Liberdade/Verdade
Sei que é ingénuo acreditar que a Revolução que comemoramos amanhã significou o fim da mentira como arma política. Infelizmente, com a Democracia, não desapareceram as narrativas truncadas, a propaganda baseada na distorção dos factos ou a tentativa de condicionar a acção política através da manipulação da informação.
Para além dos interesses em confronto na luta político-partidária que levam a ver a mesma coisa sob prismas antagónicos, temos o ressurgimento das teorias relativistas em relação à realidade que nos tentam convencer que um parafuso só é um parafuso se assim quisermos que seja ou se a nossa cultura assumir que assim é ou se considerar que tal conceito é relevante.
Apesar disso e de saber que no tempo actual quem insiste na importância de alguma objectividade nas descrições é tido como anacrónico e positivista, no pior dos sentidos, gosto que exista um mínimo de consenso sobre aquilo de que se fala, em especial quando está em causa a tomada de decisões em matéria de políticas públicas.
Vem isto a propósito da tentativa de criar algum alarme social em torno da necessidade de rever o regime de gestão escolar, no que se refere à limitação legal de mandatos dos directores escolares, ou seja, 16 anos distribuídos por 2 mandatos e 2 reconduções, de forma sucessiva, acumuláveis com o tempo anterior à legislação que em 2008 criou o modelo em vigor.
Já em finais de 2023, dizia-se que estavam “várias escolas em risco de ficar sem directores em 2025” e os representantes das associações de directores temiam que a substituição fosse difícil, pelo que apelavam à mudança de regras” (Público, 23 de Dezembro de 2023). Já este mês, voltavam os clamores de alarme, porque “cerca de 200 directores serão obrigados por lei a abandonar o comando das escolas que lideram” e ser uma “pena essa experiência perder-se” (Público, 13 de Abril de 2025).

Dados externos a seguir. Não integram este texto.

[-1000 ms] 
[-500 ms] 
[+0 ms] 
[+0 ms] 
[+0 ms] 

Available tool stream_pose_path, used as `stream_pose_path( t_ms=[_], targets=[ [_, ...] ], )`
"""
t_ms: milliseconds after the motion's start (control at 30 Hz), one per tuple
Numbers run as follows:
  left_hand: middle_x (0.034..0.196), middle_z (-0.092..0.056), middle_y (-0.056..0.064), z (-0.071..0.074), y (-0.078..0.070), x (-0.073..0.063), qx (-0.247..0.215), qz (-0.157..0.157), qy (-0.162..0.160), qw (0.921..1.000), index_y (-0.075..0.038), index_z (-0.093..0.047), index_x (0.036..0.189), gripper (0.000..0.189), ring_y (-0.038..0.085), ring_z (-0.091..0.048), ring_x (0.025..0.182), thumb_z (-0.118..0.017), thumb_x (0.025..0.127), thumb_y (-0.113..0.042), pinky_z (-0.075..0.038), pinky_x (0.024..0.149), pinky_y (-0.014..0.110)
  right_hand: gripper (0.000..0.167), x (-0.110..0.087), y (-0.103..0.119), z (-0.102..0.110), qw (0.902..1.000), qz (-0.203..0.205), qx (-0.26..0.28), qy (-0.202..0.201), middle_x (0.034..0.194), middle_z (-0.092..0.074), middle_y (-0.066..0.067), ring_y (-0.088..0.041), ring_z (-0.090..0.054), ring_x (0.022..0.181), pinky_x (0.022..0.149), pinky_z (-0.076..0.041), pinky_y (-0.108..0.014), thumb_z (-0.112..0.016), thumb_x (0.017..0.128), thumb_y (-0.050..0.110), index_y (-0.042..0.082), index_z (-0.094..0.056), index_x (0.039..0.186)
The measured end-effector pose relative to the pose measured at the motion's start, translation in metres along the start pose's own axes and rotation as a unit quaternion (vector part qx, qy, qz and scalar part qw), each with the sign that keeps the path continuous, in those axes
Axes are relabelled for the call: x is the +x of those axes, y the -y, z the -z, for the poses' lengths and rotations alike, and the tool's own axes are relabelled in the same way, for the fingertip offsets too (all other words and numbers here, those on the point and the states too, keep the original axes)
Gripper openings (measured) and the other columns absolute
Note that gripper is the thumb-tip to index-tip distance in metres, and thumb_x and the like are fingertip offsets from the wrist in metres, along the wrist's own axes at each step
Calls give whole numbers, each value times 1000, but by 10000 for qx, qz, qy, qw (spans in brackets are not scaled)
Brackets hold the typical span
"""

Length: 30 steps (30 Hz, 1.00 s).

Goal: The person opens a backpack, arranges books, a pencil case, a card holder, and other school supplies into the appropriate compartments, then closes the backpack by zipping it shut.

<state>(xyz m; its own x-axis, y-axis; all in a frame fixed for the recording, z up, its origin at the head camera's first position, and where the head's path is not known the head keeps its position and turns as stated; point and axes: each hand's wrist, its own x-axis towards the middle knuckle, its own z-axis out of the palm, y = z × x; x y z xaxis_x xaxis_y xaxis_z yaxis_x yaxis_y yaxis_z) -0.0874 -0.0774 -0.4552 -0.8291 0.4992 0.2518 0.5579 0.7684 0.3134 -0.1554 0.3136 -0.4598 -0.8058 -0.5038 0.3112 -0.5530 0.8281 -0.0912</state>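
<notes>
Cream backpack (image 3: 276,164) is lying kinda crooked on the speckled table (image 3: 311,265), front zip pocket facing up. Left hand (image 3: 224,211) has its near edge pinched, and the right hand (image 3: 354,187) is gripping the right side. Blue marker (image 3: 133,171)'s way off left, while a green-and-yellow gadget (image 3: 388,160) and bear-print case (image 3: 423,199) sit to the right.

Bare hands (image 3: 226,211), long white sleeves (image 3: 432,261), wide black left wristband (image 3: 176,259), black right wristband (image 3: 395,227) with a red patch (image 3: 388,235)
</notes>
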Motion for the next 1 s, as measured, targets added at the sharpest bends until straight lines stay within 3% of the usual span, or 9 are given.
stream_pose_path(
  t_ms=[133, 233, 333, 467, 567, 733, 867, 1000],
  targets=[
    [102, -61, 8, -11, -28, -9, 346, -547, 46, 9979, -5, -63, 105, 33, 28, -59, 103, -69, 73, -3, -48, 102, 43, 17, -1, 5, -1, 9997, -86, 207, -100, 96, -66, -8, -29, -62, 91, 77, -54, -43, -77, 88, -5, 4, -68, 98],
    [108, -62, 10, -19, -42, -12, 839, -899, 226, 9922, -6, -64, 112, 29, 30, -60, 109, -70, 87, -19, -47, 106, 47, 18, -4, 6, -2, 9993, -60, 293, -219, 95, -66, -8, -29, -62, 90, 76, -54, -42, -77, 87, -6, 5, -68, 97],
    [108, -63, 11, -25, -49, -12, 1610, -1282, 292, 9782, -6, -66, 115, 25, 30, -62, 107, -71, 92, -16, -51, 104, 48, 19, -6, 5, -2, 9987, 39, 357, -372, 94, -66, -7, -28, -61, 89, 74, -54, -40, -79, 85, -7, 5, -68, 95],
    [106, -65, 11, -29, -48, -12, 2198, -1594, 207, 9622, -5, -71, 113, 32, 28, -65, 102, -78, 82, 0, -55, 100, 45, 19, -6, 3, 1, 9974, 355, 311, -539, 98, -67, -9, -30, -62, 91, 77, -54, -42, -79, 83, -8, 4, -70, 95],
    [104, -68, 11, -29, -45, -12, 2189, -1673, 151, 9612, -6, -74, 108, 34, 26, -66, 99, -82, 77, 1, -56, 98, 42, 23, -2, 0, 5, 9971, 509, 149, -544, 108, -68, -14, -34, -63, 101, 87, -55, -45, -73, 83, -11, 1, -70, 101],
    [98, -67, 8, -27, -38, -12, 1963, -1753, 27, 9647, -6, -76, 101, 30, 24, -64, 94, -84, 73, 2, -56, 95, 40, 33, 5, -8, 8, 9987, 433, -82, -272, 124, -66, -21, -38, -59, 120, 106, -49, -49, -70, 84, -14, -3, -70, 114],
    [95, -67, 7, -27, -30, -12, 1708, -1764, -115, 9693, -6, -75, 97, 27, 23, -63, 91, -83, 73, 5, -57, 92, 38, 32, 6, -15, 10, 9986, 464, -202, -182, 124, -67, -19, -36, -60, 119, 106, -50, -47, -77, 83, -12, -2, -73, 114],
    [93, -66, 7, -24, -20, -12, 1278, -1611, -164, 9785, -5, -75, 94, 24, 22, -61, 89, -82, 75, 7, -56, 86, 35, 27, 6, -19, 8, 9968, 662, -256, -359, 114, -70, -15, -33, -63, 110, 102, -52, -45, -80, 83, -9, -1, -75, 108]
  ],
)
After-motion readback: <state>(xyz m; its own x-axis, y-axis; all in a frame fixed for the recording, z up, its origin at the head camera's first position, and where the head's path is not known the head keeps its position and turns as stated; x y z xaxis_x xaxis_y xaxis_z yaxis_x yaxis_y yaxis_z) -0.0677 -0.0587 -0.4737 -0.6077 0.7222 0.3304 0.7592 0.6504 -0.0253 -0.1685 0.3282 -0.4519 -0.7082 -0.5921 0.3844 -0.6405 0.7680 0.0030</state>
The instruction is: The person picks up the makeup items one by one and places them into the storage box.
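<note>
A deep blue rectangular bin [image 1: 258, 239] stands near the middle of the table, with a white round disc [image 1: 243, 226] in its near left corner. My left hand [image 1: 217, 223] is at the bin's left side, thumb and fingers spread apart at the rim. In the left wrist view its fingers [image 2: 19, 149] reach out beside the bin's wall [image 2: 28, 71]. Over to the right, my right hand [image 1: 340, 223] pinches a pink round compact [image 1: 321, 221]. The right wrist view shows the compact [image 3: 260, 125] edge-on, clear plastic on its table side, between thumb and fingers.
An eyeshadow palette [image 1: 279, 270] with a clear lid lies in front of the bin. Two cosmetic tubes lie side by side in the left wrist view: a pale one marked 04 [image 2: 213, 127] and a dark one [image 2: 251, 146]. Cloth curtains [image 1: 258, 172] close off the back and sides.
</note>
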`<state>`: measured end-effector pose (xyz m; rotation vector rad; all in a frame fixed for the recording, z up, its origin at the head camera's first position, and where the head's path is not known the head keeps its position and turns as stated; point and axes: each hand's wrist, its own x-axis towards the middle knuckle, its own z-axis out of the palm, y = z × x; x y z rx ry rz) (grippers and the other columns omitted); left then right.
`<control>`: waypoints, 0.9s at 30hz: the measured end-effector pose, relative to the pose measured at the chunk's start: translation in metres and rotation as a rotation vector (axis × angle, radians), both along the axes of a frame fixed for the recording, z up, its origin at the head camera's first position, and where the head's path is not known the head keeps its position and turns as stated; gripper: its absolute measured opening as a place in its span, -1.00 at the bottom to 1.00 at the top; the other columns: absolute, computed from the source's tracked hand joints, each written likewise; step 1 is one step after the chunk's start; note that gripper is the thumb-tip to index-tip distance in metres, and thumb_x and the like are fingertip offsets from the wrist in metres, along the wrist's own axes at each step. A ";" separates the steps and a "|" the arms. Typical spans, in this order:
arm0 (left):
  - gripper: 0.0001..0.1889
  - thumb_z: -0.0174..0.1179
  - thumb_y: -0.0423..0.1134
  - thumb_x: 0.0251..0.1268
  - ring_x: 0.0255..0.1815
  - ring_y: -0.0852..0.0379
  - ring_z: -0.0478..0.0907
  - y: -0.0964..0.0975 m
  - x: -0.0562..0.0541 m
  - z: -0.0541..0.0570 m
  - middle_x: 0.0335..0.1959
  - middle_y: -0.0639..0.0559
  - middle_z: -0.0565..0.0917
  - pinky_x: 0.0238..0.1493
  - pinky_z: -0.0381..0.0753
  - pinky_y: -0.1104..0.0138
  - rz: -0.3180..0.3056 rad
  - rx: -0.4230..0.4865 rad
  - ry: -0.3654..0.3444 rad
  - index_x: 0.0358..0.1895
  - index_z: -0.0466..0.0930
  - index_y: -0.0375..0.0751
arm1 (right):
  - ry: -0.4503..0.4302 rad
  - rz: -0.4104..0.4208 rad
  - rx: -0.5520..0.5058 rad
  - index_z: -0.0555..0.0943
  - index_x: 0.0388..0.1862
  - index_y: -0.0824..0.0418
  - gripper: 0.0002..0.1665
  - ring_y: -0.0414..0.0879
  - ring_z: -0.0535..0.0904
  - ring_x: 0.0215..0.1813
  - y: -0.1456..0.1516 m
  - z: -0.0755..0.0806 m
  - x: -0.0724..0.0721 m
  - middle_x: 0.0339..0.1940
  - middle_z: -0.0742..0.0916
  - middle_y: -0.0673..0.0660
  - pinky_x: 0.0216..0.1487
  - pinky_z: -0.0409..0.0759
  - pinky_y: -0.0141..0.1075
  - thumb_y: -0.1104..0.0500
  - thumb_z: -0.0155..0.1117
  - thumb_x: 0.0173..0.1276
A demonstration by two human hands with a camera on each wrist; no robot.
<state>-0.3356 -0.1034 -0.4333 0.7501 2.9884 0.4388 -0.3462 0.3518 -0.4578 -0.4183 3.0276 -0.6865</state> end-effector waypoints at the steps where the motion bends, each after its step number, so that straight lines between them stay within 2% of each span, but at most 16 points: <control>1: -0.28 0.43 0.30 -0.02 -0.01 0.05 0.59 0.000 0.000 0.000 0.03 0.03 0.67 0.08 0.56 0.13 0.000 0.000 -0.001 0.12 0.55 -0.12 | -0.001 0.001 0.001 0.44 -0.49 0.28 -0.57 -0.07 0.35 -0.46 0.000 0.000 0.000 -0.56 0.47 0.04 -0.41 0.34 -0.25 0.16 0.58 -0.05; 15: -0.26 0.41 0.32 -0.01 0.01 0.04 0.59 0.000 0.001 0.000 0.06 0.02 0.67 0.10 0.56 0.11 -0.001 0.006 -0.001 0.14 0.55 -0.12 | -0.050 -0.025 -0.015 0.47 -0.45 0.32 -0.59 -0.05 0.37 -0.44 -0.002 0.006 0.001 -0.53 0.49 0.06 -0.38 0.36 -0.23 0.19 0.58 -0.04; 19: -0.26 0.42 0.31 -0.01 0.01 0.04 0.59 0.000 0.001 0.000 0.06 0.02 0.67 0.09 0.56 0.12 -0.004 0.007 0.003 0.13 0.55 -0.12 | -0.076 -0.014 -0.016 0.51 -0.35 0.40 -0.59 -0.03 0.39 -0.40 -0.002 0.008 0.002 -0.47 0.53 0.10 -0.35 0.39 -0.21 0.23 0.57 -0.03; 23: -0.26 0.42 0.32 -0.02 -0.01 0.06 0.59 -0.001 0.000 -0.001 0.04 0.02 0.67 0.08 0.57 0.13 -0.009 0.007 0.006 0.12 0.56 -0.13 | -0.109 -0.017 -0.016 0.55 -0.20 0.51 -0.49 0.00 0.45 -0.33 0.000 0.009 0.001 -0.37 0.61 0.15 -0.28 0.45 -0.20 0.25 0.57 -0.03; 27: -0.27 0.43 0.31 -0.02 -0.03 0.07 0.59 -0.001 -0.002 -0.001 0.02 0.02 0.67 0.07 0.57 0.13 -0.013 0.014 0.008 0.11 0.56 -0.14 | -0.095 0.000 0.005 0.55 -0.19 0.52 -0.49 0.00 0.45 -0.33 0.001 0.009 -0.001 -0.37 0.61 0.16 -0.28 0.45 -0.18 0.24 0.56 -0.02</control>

A tentativa de condicionar as decisões políticas é evidente, mesmo recorrendo a argumentos falacciosos ou sem fundamentação empírica. Por duas razões factuais facilmente demonstráveis: consultando os procedimentos concursais em decurso para provimento do cargo de director desde o início do ano até meados de Março, em cerca de 80 concursos só encontrei 2 que ficaram sem candidatos; para além disso, consultando os dados sobre os cursos de formação especializada, pós-graduação e mestrado em gestão e administração escolar (que dão acesso ao cargo de director) encontramos nos últimos anos centenas de vagas preenchidas por todo o país.
O que significa que nem existe falta de potenciais candidatos com a formação adequada, nem se verifica qualquer falta dramática de candidaturas nos concursos a decorrer. O que significa que os pretextos alegados são falsos e nem sequer abordo aqui os truques usados para contornar uma lei mal feita.
Liberdade, democracia e verdade deveriam andar de mãos dadas, mas… abril tem mesmo muito por cumprir.
Professor do Ensino Básico.
Escreve sem aplicação do novo Acordo Ortográfico.